クリフォードはノラ達の姿を見つけると、嬉しそうに駆け寄ってきた。
「クリフ、どうしたの?おじさんの看病はいいの?」
こんな時間に遊びに来るなんて珍しいと、ノラはたずねた。
「俺はこれから仕事なんだ」
クリフォードは誇らしげに胸を張り、3人は首を傾げた。
「?仕事ー?」
「レーチェお嬢さまの遊び相手。昨日の夜、男爵夫人が家に来てさ。直々に頼まれたんだ。
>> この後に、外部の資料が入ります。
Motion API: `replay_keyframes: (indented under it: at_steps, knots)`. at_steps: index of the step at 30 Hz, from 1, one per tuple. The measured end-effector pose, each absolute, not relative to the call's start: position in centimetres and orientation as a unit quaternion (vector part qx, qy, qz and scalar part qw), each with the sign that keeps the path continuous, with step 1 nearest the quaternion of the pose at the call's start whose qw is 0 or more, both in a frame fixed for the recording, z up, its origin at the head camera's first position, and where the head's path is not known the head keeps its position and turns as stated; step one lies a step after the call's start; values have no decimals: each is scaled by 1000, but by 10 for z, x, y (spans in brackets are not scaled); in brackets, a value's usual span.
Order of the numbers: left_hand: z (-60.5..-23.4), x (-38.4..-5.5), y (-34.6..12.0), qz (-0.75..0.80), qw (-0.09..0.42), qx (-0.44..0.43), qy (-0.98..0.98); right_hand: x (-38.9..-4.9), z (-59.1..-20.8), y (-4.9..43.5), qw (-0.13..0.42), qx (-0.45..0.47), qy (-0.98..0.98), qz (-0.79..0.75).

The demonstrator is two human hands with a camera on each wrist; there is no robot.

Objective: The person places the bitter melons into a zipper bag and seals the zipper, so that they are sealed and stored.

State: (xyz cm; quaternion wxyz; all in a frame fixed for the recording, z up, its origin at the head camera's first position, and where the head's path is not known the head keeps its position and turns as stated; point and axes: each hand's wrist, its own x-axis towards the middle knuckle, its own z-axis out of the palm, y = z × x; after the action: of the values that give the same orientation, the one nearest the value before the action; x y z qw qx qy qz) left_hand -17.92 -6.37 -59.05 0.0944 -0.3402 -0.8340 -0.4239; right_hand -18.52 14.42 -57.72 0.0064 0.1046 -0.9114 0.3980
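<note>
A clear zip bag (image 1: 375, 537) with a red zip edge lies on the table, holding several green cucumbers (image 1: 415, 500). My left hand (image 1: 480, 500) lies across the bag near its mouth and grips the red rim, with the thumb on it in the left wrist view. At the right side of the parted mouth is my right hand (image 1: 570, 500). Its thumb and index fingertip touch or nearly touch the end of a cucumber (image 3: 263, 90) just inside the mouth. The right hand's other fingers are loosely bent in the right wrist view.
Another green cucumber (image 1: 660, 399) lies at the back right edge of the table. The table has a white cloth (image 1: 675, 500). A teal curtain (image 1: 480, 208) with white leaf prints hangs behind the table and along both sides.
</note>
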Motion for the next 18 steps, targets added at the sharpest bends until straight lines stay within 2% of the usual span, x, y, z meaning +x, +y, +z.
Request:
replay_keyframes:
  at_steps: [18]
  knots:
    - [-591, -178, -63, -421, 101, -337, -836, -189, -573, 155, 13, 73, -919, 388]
お嬢様と半日遊んだだけで、なんと1万ピチももらえるんだぜ!」
「ええー!」
「驚きだろ?こんなうまい話はそう転がってないよ」
クリフォードはほくほく顔で自慢した。
「じゃあ俺、先に行くな」
クリフォードがお屋敷に入って行ってしまうと、ノラとアベルとマルキオーレは、困り顔を見合わせた。
「どうする……?」
「どうするって……やるしかないわよ。男爵夫人には、もう話が通っちゃってるんだもの。私たちが行かなかったら、ヘルガ先生が怒られちゃう」
「だよねぇ……」
アベルとマルキオーレは、はあ。と大きなため息をついた。
約束の時間に遅れてはいけないと思い、3人は一先ずお屋敷に入ることにした。玄関を入って直ぐのところで、男爵夫人とレーチェ、クリフォードが雑談していた。
「いらっしゃい、みなさん。さあどうぞ、2階にお部屋を準備してあるわ」
男爵夫人はまるで自分の家のように、ノラ達を招き入れた。
「ヘルガ先生から話は聞いているわ。レーチェに勉強を教わりたいんですって?感心ね。人に学ぼうという素直な心は、大切にしなければなりません」
我が娘が頼られるのがよほど嬉しいらしく、男爵夫人は上機嫌だった。クリフォードは怪訝な顔をした。
「勉強を教わる?ノラが?」
クリフォードは疑いの目でノラを見て、ノラとアベルとマルキオーレはひやひやした。
結局、クリフォードも一緒に勉強をする羽目になった。クリフォードは依然として3人を疑っていたが、勉強会がはじまると、直ぐに意識をそちらに集中した。家庭の事情で学校を休み続けているクリフォードは、この機会に少しでも遅れを取り戻そうと考えているようだった。
勉強をはじめて半時ほど経つと、マルキオーレは早くも飽きてしまい、チョークを転がしはじめた。レーチェはクリフォードの眉間のしわを、うっとりと見つめるばかりだった。
男爵夫人が様子を見に近付いてきて、ノラとアベルは、こっそりとめくばせした。